Files
manual_slop/PIPELINE_ANALYSIS.md
T

9.7 KiB

Code Path & Data Pipeline Analysis

This document tracks the analysis of major processing routes and data pipelines within the Manual Slop codebase, following a pipeline-oriented architectural model.


Executive Summary

This analysis maps the Manual Slop codebase as a series of data-driven pipelines. The system transitions from asynchronous background services (AI, MMA) to a synchronous frame-based GUI, and uses a Puppeteer-style simulation framework for automated verification.


1. Top-Level Entry Points

1.1 GUI Entry Point (src/gui_2.py)

  • Main Driver: main() function initiates the App instance and calls app.run().
  • Primary Rendering Loop: Powered by immapp.run() from imgui-bundle. The per-frame UI state logic resides in App._gui_func.
  • Background Event Loop: AppController is initialized within App.__init__ and runs a dedicated background thread (_process_event_queue in app_controller.py) for processing AI requests and non-UI tasks.

1.2 Simulation Entry Points (simulation/)

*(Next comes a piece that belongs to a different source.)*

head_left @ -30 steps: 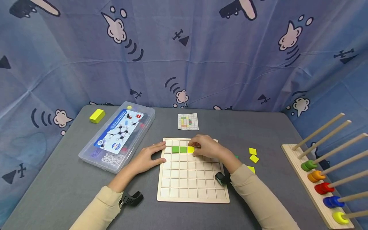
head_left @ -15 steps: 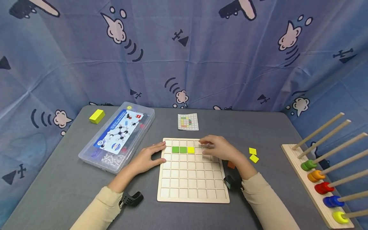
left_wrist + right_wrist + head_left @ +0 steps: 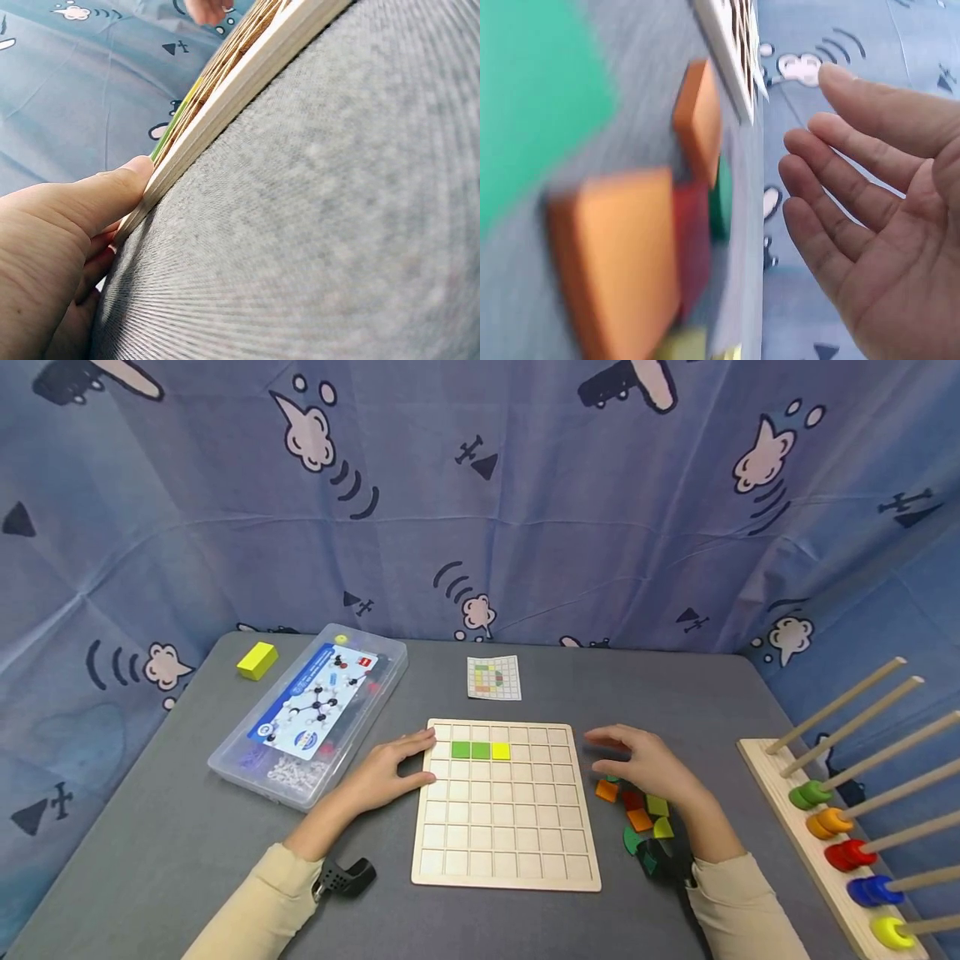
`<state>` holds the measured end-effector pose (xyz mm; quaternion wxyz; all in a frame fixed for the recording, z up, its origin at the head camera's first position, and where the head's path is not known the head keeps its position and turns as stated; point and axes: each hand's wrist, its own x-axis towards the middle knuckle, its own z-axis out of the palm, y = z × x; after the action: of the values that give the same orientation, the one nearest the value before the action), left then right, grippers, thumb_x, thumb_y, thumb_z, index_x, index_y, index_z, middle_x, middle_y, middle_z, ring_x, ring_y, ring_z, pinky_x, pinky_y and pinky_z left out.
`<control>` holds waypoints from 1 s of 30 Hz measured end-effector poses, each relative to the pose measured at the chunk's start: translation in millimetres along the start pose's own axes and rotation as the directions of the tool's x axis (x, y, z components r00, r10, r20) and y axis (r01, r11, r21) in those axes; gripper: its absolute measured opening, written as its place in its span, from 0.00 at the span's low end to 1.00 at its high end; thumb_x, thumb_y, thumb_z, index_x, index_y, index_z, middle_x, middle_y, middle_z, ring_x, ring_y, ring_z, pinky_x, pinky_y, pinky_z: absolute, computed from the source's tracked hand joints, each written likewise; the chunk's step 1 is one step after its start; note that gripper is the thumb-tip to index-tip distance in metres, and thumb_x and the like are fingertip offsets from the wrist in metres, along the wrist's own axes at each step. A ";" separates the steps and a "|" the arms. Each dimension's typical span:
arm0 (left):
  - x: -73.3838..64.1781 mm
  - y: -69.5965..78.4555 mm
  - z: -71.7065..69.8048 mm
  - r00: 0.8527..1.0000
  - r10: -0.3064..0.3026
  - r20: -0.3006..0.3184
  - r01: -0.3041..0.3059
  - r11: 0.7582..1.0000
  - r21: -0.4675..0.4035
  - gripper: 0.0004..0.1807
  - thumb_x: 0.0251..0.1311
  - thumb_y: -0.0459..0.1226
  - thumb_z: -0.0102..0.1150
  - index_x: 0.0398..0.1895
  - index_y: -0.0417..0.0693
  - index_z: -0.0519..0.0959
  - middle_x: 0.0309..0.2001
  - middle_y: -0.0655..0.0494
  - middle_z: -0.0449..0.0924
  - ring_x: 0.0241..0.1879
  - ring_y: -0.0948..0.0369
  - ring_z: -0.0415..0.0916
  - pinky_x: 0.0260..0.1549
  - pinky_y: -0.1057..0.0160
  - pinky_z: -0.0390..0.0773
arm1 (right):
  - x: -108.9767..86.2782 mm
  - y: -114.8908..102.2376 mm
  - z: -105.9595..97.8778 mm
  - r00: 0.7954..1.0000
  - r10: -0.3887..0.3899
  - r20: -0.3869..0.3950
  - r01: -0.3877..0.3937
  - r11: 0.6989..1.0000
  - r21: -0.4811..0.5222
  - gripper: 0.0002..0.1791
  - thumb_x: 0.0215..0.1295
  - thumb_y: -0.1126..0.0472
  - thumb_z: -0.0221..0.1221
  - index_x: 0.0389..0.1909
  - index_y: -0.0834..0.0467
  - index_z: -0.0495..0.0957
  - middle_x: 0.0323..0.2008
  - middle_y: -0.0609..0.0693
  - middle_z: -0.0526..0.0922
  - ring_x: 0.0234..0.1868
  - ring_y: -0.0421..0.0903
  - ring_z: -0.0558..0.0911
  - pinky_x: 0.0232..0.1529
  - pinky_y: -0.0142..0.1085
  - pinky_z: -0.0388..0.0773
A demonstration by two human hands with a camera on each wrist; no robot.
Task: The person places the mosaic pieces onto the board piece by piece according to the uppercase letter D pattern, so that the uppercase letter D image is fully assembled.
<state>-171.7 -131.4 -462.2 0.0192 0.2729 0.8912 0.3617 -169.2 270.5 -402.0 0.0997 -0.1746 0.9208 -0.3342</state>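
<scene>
A square wooden grid board (image 3: 506, 839) lies on the grey table, with two green square tiles (image 3: 470, 750) and a yellow square tile (image 3: 501, 751) side by side in its second row. My left hand (image 3: 382, 774) rests against the board's left edge, its thumb and fingertips spread along the rim. In the left wrist view the thumb (image 3: 112, 191) touches the wooden side. Right of the board, my right hand (image 3: 648, 764) hovers near loose tiles with nothing in its relaxed fingers. The right wrist view shows its bare palm (image 3: 915, 262) beside orange tiles (image 3: 626, 262).
Loose orange (image 3: 639, 820), red, green and yellow-green pieces lie under the right forearm. A small printed pattern card (image 3: 493, 678) is behind the board. At left stand a clear plastic case (image 3: 318, 710) and a yellow block (image 3: 257, 661). A wooden peg rack (image 3: 817, 852) with colored rings is at right.
My right hand has let go of the yellow tile in the second row and moved right, off the board to the loose pieces. The left hand stays at the board's edge.
</scene>
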 end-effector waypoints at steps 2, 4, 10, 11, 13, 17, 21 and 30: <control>0.5 -0.8 0.3 1.000 0.000 0.000 0.000 1.000 0.000 0.33 0.57 0.47 0.64 0.64 0.45 0.71 0.68 0.52 0.65 0.68 0.47 0.61 0.67 0.47 0.62 | -6.3 6.3 -3.7 1.000 0.021 -0.007 -0.021 1.000 0.002 0.25 0.62 0.59 0.62 0.59 0.63 0.74 0.56 0.60 0.77 0.59 0.61 0.74 0.58 0.57 0.71; 1.0 -1.4 0.6 1.000 0.000 0.000 0.000 1.000 -0.001 0.33 0.57 0.47 0.64 0.64 0.44 0.71 0.68 0.52 0.65 0.68 0.47 0.61 0.67 0.47 0.61 | -11.0 10.8 -7.0 0.999 0.042 -0.008 -0.042 0.999 -0.005 0.25 0.62 0.58 0.62 0.58 0.63 0.74 0.55 0.61 0.77 0.58 0.61 0.74 0.58 0.57 0.71; 2.1 -1.8 2.1 1.000 0.009 -0.002 -0.009 1.000 0.003 0.33 0.57 0.47 0.64 0.64 0.45 0.71 0.68 0.52 0.65 0.68 0.48 0.61 0.67 0.47 0.62 | -18.9 20.0 -12.9 0.996 0.084 0.004 -0.084 0.996 -0.027 0.23 0.62 0.60 0.62 0.56 0.65 0.74 0.54 0.63 0.77 0.54 0.61 0.76 0.55 0.56 0.74; 2.3 -1.9 2.3 1.000 0.010 -0.003 -0.010 1.000 0.003 0.33 0.57 0.47 0.64 0.64 0.45 0.71 0.68 0.52 0.65 0.68 0.48 0.61 0.67 0.47 0.62 | -19.3 21.0 -13.1 0.996 0.091 0.009 -0.090 0.996 -0.026 0.22 0.62 0.60 0.61 0.56 0.66 0.75 0.54 0.63 0.78 0.53 0.60 0.77 0.54 0.56 0.75; 2.5 -1.8 2.6 1.000 0.014 -0.004 -0.014 1.000 0.003 0.33 0.57 0.47 0.64 0.64 0.45 0.71 0.68 0.52 0.65 0.68 0.48 0.61 0.67 0.47 0.62 | -19.3 23.0 -12.6 0.995 0.100 0.020 -0.099 0.995 -0.030 0.21 0.62 0.62 0.61 0.56 0.65 0.75 0.52 0.63 0.79 0.51 0.59 0.78 0.53 0.54 0.76; 2.9 -1.7 2.7 1.000 0.016 -0.004 -0.016 1.000 0.005 0.32 0.57 0.47 0.64 0.64 0.45 0.71 0.68 0.52 0.66 0.67 0.48 0.62 0.67 0.47 0.62 | -17.1 24.3 -9.6 0.994 0.100 0.050 -0.099 0.994 -0.036 0.20 0.62 0.63 0.61 0.54 0.65 0.76 0.50 0.62 0.80 0.48 0.56 0.79 0.50 0.51 0.79; 2.8 -1.5 2.3 1.000 0.016 -0.005 -0.016 1.000 0.005 0.32 0.57 0.47 0.64 0.64 0.44 0.71 0.68 0.52 0.66 0.67 0.48 0.62 0.67 0.48 0.62 | -14.6 23.7 -6.1 0.994 0.096 0.058 -0.094 0.995 -0.044 0.19 0.61 0.65 0.61 0.53 0.65 0.77 0.49 0.61 0.80 0.47 0.55 0.79 0.49 0.51 0.79; 1.3 -2.1 1.6 1.000 0.008 -0.005 -0.008 1.000 0.009 0.33 0.57 0.47 0.64 0.64 0.44 0.71 0.68 0.52 0.66 0.67 0.48 0.62 0.67 0.48 0.61 | -10.6 23.6 0.9 0.996 0.088 0.024 -0.085 0.991 -0.101 0.16 0.58 0.69 0.62 0.48 0.62 0.80 0.43 0.56 0.79 0.43 0.52 0.78 0.48 0.50 0.78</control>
<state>-173.4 -131.0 -464.5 0.0143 0.2755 0.8919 0.3584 -165.2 291.0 -417.4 0.1183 -0.1442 0.9416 -0.2805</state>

  • Lifecycle Orchestrator: run_sim() in sim_base.py manages the standard setup() -> run() -> teardown() pipeline.
  • Base Class: BaseSimulation in sim_base.py defines the interface for all simulation tasks.
  • High-Level Turn Loop: WorkflowSimulator.run_discussion_turn() in workflow_sim.py implements a polling loop that monitors ai_status and message history via the ApiHookClient to orchestrate multi-turn interactions.

2. Core Source Pipelines (./src)

2.1 Context Aggregation Pipeline

graph TD
    A[aggregate.run] --> B[resolve_paths]
    B --> C[build_file_items]
    C --> D{summary_only?}
    D -- Yes --> E[summarize.py]
    D -- No --> F[build_markdown]
    E --> F
    F --> G[Monolithic Markdown Context]
  • Entry Point: aggregate.run()
  • Route:
    1. Path Resolution: resolve_paths() handles globs and absolute paths from the project configuration.
    2. Item Construction: build_file_items() reads raw content, modification times, and tier metadata.
    3. Summarization (Optional): If summary_only is enabled, items are piped through summarize.py for AST-based or heuristic compression.
    4. Markdown Synthesis: build_markdown_from_items() (or tier-specific variants) assembles the files, screenshots (build_screenshots_section), and discussion history (build_discussion_section) into the final context string.
  • Data Responsibility:
    • Owned: FileItem list, history list.
    • Mutated: None (pure synthesis pipeline).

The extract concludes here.